Pequeña Gigante.

 

¡Qué duda cabe! Carmen Romero se ha convertido en el personaje cultural del año. Habrá que inventar un Premio Altazor para la promoción cultural exitosa. El Festival Teatro a Mil es un modelo de gestión de masas convocadas por una noción balsámica de la puesta en escena, que ha sabido jugar a dos bandas: trae a Pina Bausch para satisfacer la demanda de radicalidad de la élite y produce a Royal de Luxe para conformar la desesperada demanda de maternación de las masas.

 

 

Su empresa es un éxito a tablero vuelto que dispone de los dos sitios emblemáticos de la representación teatral chilena: el Teatro Municipal y La Calle. Para el primero montó una obra que sanciona la memoria de la vanguardia. Para la segunda, montó una extensión popular de Coppelia, en ralenti. El título del ballet de referencia sirve de fondo para comprender el terror arcaico que produce la versión criolla del “viejo del saco”. Este malestar sería condensado en la muñeca gigante y traspasado a los agentes de masas y guardias que hacían amago de contenerla, usando la ciudad como escenografía de intervención. Todo calzaba.

Incluso, daba para pensar que la obra había sido contratada por el Ministro Espejo, con el objeto de preparar simbólicamente a los usuarios para el inicio de operaciones del Transantiago. Toda esa escenografía frente a La Moneda, construida con buses amarillos y taxis básicos estaba destinada a servir de monumento fúnebre temporal del antiguo sistema de transporte.

Carmen Romero aspiraba a más: el Rinoceronte y la Pequeña Gigante eran el modelo ampliado de la política chilena. Primero viene la energía ciudadana que, en un momento determinado alguien considera que se des-madra, para que aparezca la mecánica simple del desvío de atención y reconduzca esa energía desviada hacia donde tiene que estar: a la zaga de la gran conducción.

La gran lección que la gestión cultural de Carmen Romero debía entregar, como agente de prevención social del gobierno, era una fábula anticipativa para calificar todo “pingüinismo” posible, como Rinoceronte; de modo que la autoridad quedara siempre ocupando el rol de la Pequeña Gigante (Sic).

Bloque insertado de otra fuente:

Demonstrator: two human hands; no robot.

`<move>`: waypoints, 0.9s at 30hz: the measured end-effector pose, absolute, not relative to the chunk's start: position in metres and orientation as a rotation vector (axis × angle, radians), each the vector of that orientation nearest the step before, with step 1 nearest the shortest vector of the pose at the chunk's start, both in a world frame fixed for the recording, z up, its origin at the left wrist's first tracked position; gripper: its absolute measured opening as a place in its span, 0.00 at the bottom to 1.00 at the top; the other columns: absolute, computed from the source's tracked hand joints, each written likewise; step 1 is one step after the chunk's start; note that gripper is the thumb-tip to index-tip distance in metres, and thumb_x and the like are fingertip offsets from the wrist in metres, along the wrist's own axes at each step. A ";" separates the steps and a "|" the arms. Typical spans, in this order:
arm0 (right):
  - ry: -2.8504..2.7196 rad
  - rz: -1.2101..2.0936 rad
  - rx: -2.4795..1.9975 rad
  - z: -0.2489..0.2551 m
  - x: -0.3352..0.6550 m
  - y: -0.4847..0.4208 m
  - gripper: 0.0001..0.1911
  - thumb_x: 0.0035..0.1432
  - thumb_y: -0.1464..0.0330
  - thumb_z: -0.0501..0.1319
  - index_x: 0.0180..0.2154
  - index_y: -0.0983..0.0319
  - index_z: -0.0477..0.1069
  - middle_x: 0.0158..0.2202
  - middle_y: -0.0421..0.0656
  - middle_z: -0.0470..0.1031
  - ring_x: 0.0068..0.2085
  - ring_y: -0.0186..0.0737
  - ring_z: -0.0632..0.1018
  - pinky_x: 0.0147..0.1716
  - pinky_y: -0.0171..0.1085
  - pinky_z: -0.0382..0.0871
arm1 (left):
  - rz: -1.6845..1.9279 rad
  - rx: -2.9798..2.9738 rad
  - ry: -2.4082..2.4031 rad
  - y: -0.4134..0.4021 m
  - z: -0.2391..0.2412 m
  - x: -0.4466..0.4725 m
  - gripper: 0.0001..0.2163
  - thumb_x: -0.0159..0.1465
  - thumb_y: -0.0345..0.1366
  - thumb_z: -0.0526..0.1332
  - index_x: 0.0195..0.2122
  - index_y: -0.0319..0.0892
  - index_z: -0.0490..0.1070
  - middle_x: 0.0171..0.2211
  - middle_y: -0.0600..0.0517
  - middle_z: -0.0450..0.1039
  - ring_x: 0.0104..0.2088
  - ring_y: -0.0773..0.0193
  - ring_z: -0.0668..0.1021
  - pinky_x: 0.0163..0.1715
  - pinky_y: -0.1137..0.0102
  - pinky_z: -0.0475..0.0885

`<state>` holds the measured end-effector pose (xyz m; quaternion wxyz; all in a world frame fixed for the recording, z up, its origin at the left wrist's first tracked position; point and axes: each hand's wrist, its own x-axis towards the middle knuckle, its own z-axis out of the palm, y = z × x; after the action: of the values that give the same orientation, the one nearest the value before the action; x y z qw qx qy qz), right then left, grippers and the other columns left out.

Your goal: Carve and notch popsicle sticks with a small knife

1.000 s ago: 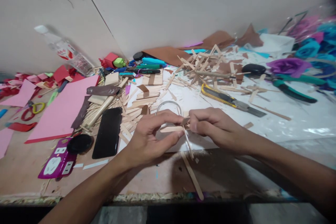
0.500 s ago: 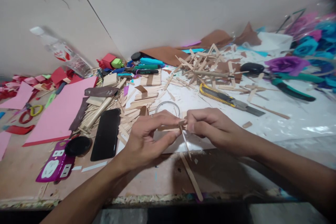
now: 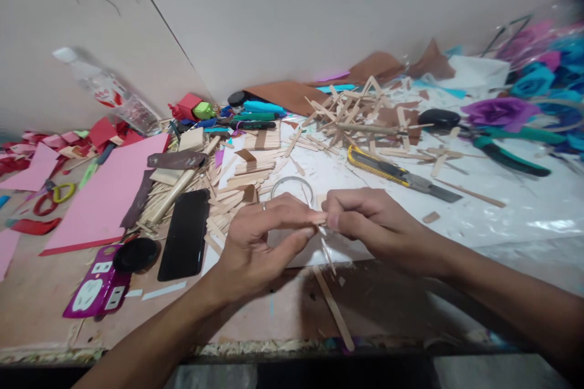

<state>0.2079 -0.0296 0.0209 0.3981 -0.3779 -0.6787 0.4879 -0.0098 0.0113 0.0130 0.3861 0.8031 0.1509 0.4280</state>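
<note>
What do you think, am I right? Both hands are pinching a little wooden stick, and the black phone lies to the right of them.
Not quite. The left hand and right hand do pinch a little wooden stick between them, but the black phone lies to their left, near the purple power strip. The head view shows it.
</note>
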 end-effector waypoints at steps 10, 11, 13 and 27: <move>-1.842 1.121 -0.985 0.017 0.211 -0.028 0.16 0.72 0.65 0.55 0.29 0.60 0.62 0.26 0.35 0.61 0.28 0.31 0.62 0.28 0.34 0.54 | 1.054 2.036 0.337 0.014 0.008 -0.011 0.18 0.64 0.22 0.67 0.53 0.46 0.81 0.38 0.48 0.83 0.40 0.62 0.82 0.43 0.64 0.78; -1.845 1.109 -0.981 0.016 0.212 -0.028 0.16 0.72 0.65 0.55 0.29 0.60 0.62 0.26 0.35 0.61 0.28 0.31 0.62 0.28 0.34 0.54 | 1.057 2.031 0.350 0.014 0.008 -0.011 0.18 0.65 0.23 0.67 0.53 0.46 0.81 0.38 0.48 0.83 0.40 0.62 0.82 0.43 0.64 0.78; -1.851 1.088 -0.969 0.017 0.212 -0.028 0.16 0.73 0.64 0.55 0.30 0.60 0.63 0.26 0.35 0.62 0.28 0.31 0.62 0.28 0.34 0.55 | 1.095 2.020 0.392 0.012 0.007 -0.010 0.17 0.65 0.24 0.68 0.52 0.47 0.81 0.39 0.48 0.84 0.40 0.61 0.83 0.43 0.65 0.79; -1.865 1.080 -0.901 0.021 0.212 -0.031 0.15 0.73 0.66 0.55 0.30 0.60 0.62 0.27 0.34 0.62 0.28 0.30 0.62 0.28 0.33 0.54 | 1.188 2.030 0.360 0.010 0.015 -0.005 0.15 0.62 0.23 0.70 0.48 0.45 0.82 0.37 0.48 0.85 0.38 0.61 0.85 0.43 0.63 0.80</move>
<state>0.2120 -0.0307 0.0206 0.3920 -0.3547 -0.7346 0.4253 -0.0052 0.0098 0.0149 0.3719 0.7919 0.1406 0.4634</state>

La radicalidad de Carmen Romero es haber traído una comparsa que hace visible el manejo de la marcha de la Pequeña Gigante. Algo así como poner en evidencia las bambalinas de la política de gestión. Eso es abiertamente irruptor, ya que delata el mecanismo de marcha. Lo importante, en la gestión del material, no era el movimiento efectivo del “autómata”, sino la puesta en evidencia de aquello que la hacía caminar: el dispositivo de liliputienses y el “gran motor” de la historia infantil; a saber, la grúa móvil.

Los liputienses manejan los hilos. Estaban sacados de una ilustración de cuentos de Grimm, pero andaban con bototos. El “autómata” articulado avanzaba de acuerdo a la disposición de los funcionarios. Es una metáfora, digo, del avance del gobierno. Los liliputienses como funcionarios son la condición de su movilidad. Llevan puesta la ropa de unos “valet de chambre”, pero calzan bototos. Lo que ha sido llevado a las calles no es más que el monumento estival al funcionariato cuyo trabajo consiste en transformar en rinoceronte toda demanda pública.

El público se reconoce por su desesperado deseo de estar en primera fila. Y luego, por su conformidad para esperar, ¡que la Pequeña despierte! Hay que convenir en que Carmen Romero ha logrado que la propia Presidenta de la República participe en la obra de teatro que reproduce la retórica visual de su mandato. No se había visto nada semejante. Este es el poder de la política como teatralización de la prevención de riesgos.

Hay que ubicar el origen de Royal de Luxe en las experiencias francesas de las “fiestas foráneas” y de los espectáculos circenses y de saltimbanquis que se convirtieron en una línea de subvenciones del Ministerio de Cultura francés. Esta es una invención de la política de subsidios, destinada a sostener experiencias de teatro de calle con sentido carnavalesco, en un marco de regulación social socialdemócrata.

En este sentido, Carmen Romero ha logrado encarnar lo que se debe esperar como sinónimo de cultura y gobierno. El Festival Teatro a Mil señala una vara muy alta al modelo de los “carnavales culturales”. Ha logrado convertirse en el límite de lo esperable, en cultura, de este gobierno. Ha retenido, incluso, el alcance de la propia política del CNCA, mediante una operación exitosa de manejo blando de la energía de masas. ¡Qué más se podía pedir!